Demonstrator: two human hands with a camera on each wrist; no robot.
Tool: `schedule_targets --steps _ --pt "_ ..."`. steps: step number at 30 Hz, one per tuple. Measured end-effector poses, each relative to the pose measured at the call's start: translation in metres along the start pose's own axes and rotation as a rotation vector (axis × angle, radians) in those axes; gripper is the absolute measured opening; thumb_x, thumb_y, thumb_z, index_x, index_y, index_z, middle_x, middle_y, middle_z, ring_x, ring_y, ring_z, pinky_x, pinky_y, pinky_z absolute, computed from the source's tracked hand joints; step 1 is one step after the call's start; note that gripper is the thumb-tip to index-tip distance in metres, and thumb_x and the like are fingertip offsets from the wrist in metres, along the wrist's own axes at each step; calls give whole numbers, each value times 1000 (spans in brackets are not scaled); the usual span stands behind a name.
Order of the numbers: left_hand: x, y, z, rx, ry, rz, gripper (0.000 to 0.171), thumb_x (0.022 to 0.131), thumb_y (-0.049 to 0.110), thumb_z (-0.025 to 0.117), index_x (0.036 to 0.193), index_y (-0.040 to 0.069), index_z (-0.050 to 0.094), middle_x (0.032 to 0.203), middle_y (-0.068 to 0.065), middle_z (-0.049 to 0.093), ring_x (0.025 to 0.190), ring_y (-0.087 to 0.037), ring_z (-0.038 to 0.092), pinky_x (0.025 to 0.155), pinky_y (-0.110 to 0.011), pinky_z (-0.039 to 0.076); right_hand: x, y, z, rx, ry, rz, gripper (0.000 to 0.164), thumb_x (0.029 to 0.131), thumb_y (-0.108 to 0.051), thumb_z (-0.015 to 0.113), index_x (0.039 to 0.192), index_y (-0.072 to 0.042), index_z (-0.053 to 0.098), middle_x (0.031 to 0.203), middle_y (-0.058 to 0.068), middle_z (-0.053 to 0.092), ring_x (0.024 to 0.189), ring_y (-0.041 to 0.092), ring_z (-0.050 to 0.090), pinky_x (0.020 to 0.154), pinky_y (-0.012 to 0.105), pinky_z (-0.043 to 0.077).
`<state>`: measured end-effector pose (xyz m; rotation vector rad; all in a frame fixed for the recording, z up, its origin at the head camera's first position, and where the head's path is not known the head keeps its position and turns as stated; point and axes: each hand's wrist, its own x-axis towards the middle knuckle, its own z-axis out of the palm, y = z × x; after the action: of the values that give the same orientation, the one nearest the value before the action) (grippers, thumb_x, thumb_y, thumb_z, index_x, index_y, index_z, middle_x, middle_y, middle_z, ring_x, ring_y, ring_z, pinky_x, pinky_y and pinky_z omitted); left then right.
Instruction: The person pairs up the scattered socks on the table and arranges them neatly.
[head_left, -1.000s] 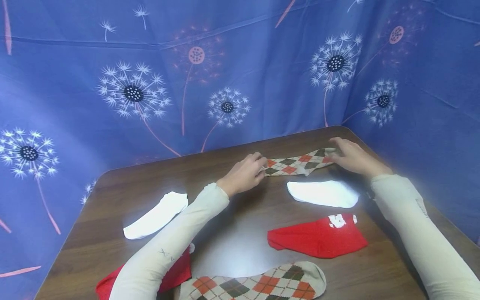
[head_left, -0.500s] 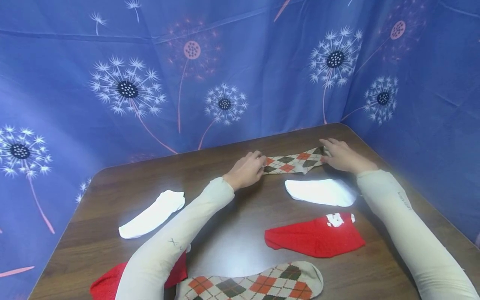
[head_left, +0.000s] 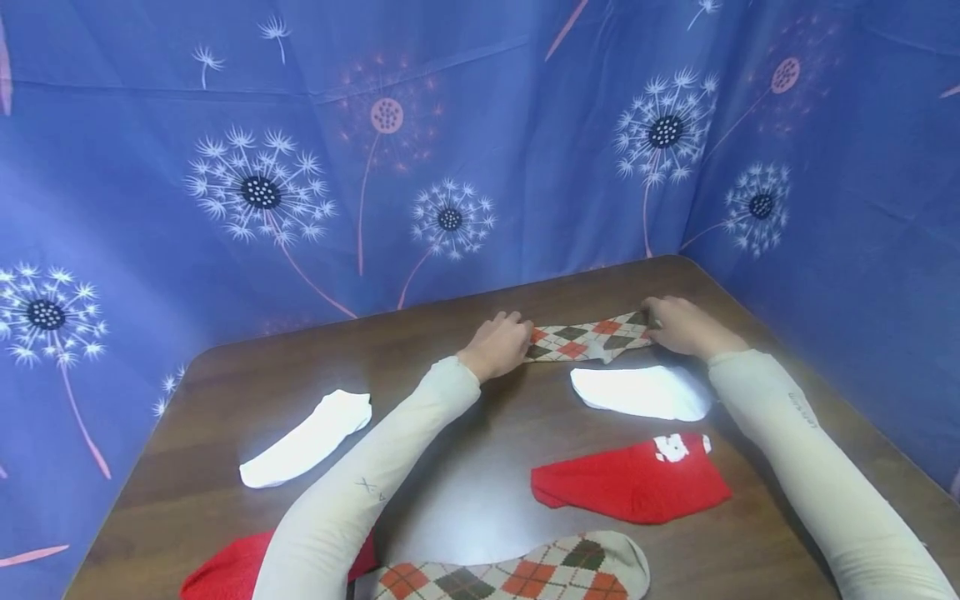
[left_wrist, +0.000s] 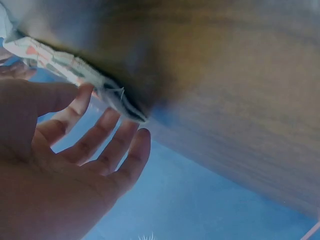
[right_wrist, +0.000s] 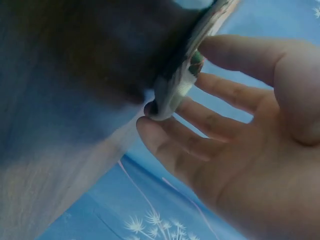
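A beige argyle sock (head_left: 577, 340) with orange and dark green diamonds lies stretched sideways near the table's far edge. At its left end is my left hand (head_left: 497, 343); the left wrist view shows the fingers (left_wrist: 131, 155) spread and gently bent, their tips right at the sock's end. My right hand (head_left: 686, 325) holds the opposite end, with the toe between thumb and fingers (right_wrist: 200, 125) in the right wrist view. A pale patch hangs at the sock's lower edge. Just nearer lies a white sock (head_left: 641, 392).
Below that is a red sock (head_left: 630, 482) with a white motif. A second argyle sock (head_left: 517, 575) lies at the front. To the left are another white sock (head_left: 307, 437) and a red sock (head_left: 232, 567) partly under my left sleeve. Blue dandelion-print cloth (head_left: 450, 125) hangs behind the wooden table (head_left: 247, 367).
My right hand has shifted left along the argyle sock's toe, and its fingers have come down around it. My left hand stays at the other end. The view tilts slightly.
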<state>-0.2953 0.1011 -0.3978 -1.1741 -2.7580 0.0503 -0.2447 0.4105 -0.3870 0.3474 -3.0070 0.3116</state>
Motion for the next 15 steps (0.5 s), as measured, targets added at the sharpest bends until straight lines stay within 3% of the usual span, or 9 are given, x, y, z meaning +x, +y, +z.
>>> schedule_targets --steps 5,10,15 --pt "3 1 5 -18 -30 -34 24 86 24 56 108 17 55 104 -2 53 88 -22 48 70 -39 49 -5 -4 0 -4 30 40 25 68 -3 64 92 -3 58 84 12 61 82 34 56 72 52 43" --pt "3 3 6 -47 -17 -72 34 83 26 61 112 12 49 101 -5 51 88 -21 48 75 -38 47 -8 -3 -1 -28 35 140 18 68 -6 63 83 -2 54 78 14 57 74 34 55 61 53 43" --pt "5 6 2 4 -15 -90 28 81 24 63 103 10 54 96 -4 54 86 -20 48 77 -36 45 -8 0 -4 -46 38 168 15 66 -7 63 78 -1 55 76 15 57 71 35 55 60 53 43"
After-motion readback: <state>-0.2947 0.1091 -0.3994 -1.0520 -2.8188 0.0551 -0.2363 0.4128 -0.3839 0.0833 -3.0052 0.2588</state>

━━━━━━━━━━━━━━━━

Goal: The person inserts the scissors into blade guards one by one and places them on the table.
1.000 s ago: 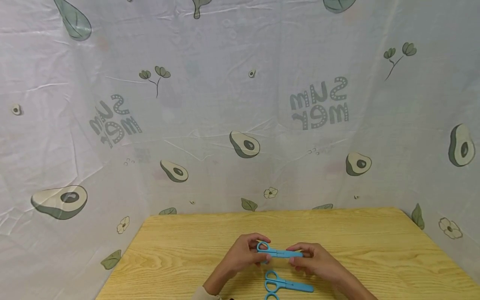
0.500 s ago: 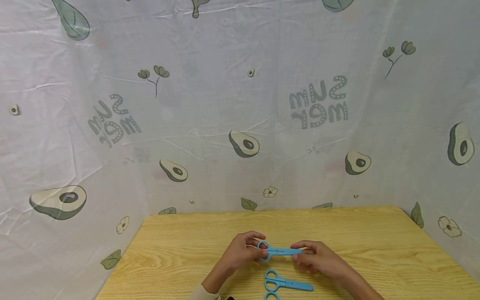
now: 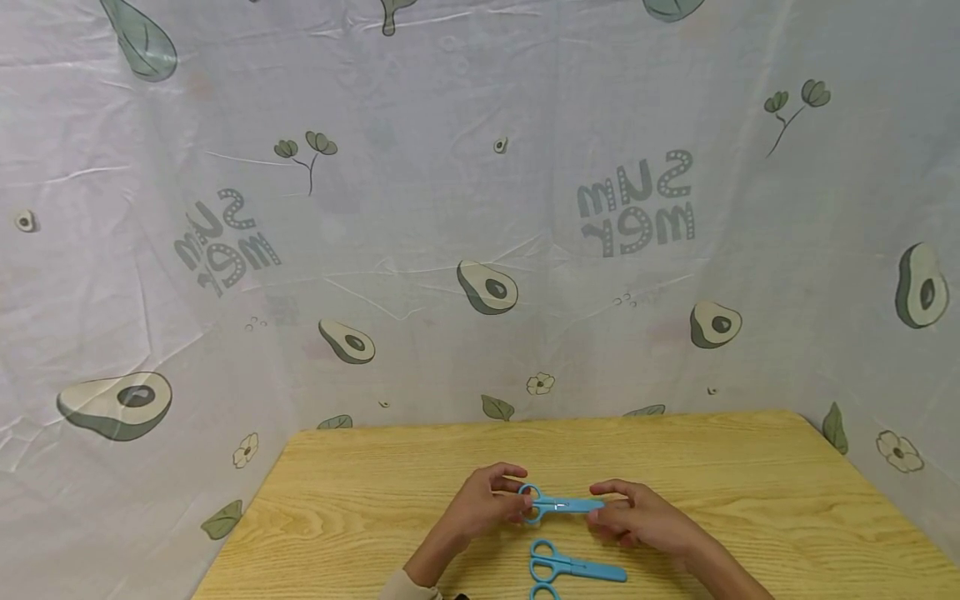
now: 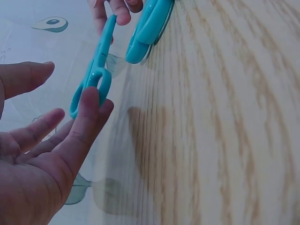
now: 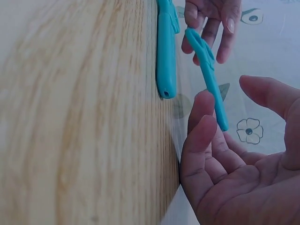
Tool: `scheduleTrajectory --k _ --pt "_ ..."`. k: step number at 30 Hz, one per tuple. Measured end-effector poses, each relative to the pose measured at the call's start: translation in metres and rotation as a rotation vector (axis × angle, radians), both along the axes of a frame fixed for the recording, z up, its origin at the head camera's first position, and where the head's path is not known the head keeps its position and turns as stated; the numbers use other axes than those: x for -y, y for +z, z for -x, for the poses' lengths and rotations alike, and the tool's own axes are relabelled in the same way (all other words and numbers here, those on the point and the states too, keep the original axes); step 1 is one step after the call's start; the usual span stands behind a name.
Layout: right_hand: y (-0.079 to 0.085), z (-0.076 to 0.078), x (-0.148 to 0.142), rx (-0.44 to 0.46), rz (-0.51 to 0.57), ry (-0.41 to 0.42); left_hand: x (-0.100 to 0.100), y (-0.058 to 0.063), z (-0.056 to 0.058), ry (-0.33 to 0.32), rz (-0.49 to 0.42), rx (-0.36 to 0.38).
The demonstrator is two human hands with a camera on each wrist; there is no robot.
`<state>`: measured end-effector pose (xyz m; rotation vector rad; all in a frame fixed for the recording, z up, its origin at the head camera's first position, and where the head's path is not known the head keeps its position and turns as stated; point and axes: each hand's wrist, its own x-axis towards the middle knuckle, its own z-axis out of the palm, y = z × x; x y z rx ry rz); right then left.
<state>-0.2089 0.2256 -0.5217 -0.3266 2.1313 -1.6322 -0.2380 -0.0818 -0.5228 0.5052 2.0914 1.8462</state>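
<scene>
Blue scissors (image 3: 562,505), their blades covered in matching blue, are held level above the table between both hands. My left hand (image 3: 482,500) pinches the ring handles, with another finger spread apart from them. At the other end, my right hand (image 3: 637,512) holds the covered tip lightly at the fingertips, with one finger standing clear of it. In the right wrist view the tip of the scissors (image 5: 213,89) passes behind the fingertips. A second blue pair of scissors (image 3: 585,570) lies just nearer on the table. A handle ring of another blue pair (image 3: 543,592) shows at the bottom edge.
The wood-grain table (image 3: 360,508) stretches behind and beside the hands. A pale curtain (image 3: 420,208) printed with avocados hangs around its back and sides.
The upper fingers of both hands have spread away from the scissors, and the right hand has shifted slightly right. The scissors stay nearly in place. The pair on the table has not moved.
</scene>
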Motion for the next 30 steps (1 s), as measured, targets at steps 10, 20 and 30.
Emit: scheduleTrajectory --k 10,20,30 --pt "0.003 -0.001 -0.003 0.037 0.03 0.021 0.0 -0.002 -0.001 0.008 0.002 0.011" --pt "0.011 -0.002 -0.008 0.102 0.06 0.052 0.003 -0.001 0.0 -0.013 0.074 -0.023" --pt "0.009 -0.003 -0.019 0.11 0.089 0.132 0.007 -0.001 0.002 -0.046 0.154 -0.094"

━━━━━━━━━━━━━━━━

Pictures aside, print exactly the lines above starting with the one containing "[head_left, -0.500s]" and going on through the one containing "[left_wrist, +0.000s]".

[head_left, -0.500s] 
[head_left, +0.000s] 
[left_wrist, +0.000s] 

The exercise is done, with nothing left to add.